Wednesday, April 22, 2009

It's Earth Day! But Why Not Everyday?

As we can see in recent years, we are damaging the planet Earth daily. The 14th Degree and Beyond has asked our readers what they've done to erase their environmental footprints and we ourselves have been very mindful of how we treat our planet. What environmental issues do you find most disturbing? What if anything do you do to live a "green" lifestyle? Why is is important or not important to you? What do you love most about the planet Earth? How do you see yourself/Black Woman in relation to th eplanet Earth and all of its processes?
Sci-Honor Devotion

1 comment:

Eboni Joy said...

Global warming is one of the most disturbing environmental issues for me because it is very obviously affecting weather conditions world wide which in turn are creating more powerful natural disasters and worsening the human condition. Animal Cruelty and not supporting the livestock industry is also very important to me - it is what propelled me to become a vegetarian. The energy it takes to raise and confine these animals, the waste created, the pollution emitted from meat packaging plants and transporting meats... it all has an adverse effect on the environment and thus our and our children's lives.

What I do to do SOMETHING (as minute as it may be) to support a green lifestyle is constantly educate myself about renewable energy, sustainable living, and new ways to go green on a budget, then share that knowledge with others. I've maintained a vegetarian diet for 17 years and counting; I recycle the bulk of my glass, paper, plastic, aluminum and tin products/packaging; I conserve by not wrapping presents, limiting the processed foods I purchase by buying mostly produce (goods that don't require packaging); I buy local often and support local and organic farmers; I get my care maintenanced/oil changes regularly; I turn off/unplug unused electrical items; I don't run the water when brushing my teeth or washing dishes; and I keep my thermostat at 70 in the winter and 80 in the summer.

I'm far from perfect though, I take way too long in the shower, I don't carpool often (except for with my God or the seeds), I never ride public transportation (my job requires me to have a car), I unfortunately think it's more sanitary to wash my clothes in warm/hot water so I don't use cold in the laundry either... I got a long way to go in refining my life to be more environmentally friendly; and it's important to me to do this because it will improve the quality of life for future generations and if enough people refine their ways it'll change the tide of our now dying planet and all the living beings suffering from humans' wastefulness (yes, I know, spoken like a true tree-hugger... and proud of it).
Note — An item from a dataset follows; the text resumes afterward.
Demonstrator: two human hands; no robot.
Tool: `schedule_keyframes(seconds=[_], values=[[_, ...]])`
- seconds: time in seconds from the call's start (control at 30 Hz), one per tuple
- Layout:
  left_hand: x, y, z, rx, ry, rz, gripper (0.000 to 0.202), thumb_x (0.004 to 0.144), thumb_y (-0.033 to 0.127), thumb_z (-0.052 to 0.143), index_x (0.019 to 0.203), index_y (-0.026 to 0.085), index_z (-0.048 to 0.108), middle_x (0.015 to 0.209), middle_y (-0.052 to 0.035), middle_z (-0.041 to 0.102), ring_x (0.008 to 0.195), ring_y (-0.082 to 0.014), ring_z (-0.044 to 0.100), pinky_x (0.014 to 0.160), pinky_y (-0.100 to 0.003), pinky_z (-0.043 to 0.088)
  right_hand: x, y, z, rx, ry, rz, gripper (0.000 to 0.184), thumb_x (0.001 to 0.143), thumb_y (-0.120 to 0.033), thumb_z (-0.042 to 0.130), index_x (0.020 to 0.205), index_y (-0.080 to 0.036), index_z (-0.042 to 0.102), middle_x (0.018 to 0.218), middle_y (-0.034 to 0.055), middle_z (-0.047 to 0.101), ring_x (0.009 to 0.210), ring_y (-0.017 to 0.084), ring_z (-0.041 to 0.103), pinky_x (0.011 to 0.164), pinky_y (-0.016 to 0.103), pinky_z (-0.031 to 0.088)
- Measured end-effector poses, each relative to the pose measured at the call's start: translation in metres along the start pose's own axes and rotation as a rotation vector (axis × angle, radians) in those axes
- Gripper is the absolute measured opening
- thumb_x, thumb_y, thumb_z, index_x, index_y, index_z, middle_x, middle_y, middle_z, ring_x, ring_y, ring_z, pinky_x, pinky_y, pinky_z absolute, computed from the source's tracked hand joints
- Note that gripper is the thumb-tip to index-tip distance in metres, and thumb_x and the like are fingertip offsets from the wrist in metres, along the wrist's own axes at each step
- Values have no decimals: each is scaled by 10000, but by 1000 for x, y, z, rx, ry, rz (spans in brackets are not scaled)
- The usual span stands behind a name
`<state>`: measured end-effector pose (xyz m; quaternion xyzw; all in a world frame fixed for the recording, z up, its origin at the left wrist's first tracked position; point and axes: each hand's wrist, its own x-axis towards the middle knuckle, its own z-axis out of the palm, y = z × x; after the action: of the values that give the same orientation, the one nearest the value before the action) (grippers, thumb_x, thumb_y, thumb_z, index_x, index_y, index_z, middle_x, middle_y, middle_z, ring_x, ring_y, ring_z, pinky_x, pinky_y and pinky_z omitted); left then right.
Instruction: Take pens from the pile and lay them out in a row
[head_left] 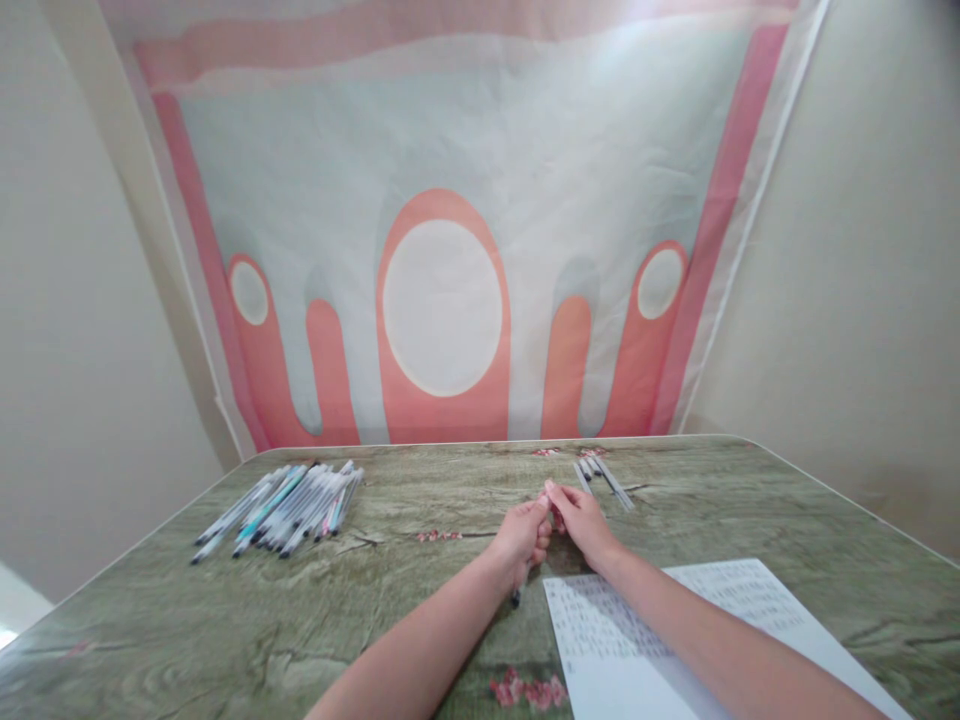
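My left hand (523,535) is closed in a fist around a pen (516,598). Only the pen's dark lower end and a bit of its clear barrel show below the fist. Against the left thumb, my right hand (579,520) has its thumb and forefinger pinched together; whatever sits between those fingertips is hidden. Both hands meet just above the table, in front of a few pens (616,485) lying apart at the back. Beneath my right forearm lies a white sheet of paper (727,590) covered in handwritten rows.
A large pile of clear-barrelled pens (300,510), one of them turquoise, lies at the left of the table. The wood-patterned tabletop (420,610) has printed pink flowers. Behind its far edge hangs a patterned cloth (442,120), with walls at both sides.
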<state>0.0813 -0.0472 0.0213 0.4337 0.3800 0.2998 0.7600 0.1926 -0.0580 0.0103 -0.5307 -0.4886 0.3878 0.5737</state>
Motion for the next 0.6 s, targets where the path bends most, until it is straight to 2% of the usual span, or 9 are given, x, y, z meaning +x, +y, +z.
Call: schedule_keyframes(seconds=[0.2,0.33,0.4,0.5,0.6], values=[[-3,2,1,-14,-3,16,385,667,540,514,706,166,430,477,82,354,336,-3,174,355,-165,45,-2,4,3,-10,-19,-20,455,720,-569,431,694,-144,592,484,-16,499,405,98,418,388,217,345],[-1,3,-6,-113,-3,58,399,673,503,529,864,155,492,497,82,343,345,-1,178,354,-156,59,5,1,-4,-109,0,-94,395,745,-507,426,808,-155,594,672,34,608,521,131,512,460,240,408],[2,1,-11,-164,-6,84,411,684,486,525,921,153,488,504,84,331,346,-1,174,351,-153,70,14,-7,-18,-283,-44,-199,320,724,-419,491,879,-162,599,756,44,627,601,142,541,545,256,430],[6,-2,-16,-193,-22,108,411,688,476,527,937,152,484,516,81,329,348,0,173,348,-150,76,29,-20,-51,-576,-262,-290,222,670,-294,557,830,-164,640,812,45,631,682,152,553,661,285,426],[7,-2,-16,-183,-34,108,416,683,484,528,933,154,484,520,80,328,350,-2,173,348,-150,77,40,-28,-84,-757,-390,-309,303,612,-265,615,906,-196,645,887,45,633,812,192,543,758,328,396]])
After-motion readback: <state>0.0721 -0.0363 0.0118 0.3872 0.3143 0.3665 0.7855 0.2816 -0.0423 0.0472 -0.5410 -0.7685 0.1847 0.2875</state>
As a Black woman connected to my home planet I see the similarities between me and it in the fact that when our creations (children,family) suffer we suffer and when we suffer our creations suffer... like the Earth, women are very giving and nurturing... but "hell hath no fury like a woman scorn" and the 2004 Tsunami, Hurricane Katrina, and Hurricane Rita showed and proved how the planet Earth's fury is relatable to that statement!

Here are some substantial environmental friendly ways of living that can really make a difference (
- Eat less meat. Raising livestock is one of the most significant contributors to a long list of environmental problems from climate change to deforestation to water pollution. No one is suggesting you go vegan, but anything you can do to cut back on meat will make a big difference. Start by trimming down your portion size to about three ounces (the size of a deck of playing cards), suggests Aaron Huertas at The Union of Concerned Scientists.

- Take good care of your car. Tuning up your engine, replacing your air filters and motor oil regularly, and keeping your tires properly inflated will improve your car's fuel economy by 8% to 20%, according to Jenny Powers at the Natural Resources Defense Council.

- Make changes in how you do your laundry. Wash your clothes in cold water. Up to 90 percent of the energy used for washing clothing goes to heating water, according to the Department of Energy. Rack up even more savings by air-drying some of your clothing.
Want to do more (or something different)?

- Anything you can do to drive less or more efficiently will make a difference. Bundle errands, shop online, walk, bike, and take public transportation whenever you can. Try carpooling or telecommuting once a week. When it's time to buy a new car, purchase the most fuel-efficient vehicle in the class of car you need.

- There are countless ways you can save energy (and money) at home. Here's a short list of free and low-cost ways to make a difference (in order from least to most impact): Turn out unneeded lights, unplug an extra fridge, use the energy-saving mode on appliances, install a programmable thermostat, seal large air leaks, or add insulation to your attic.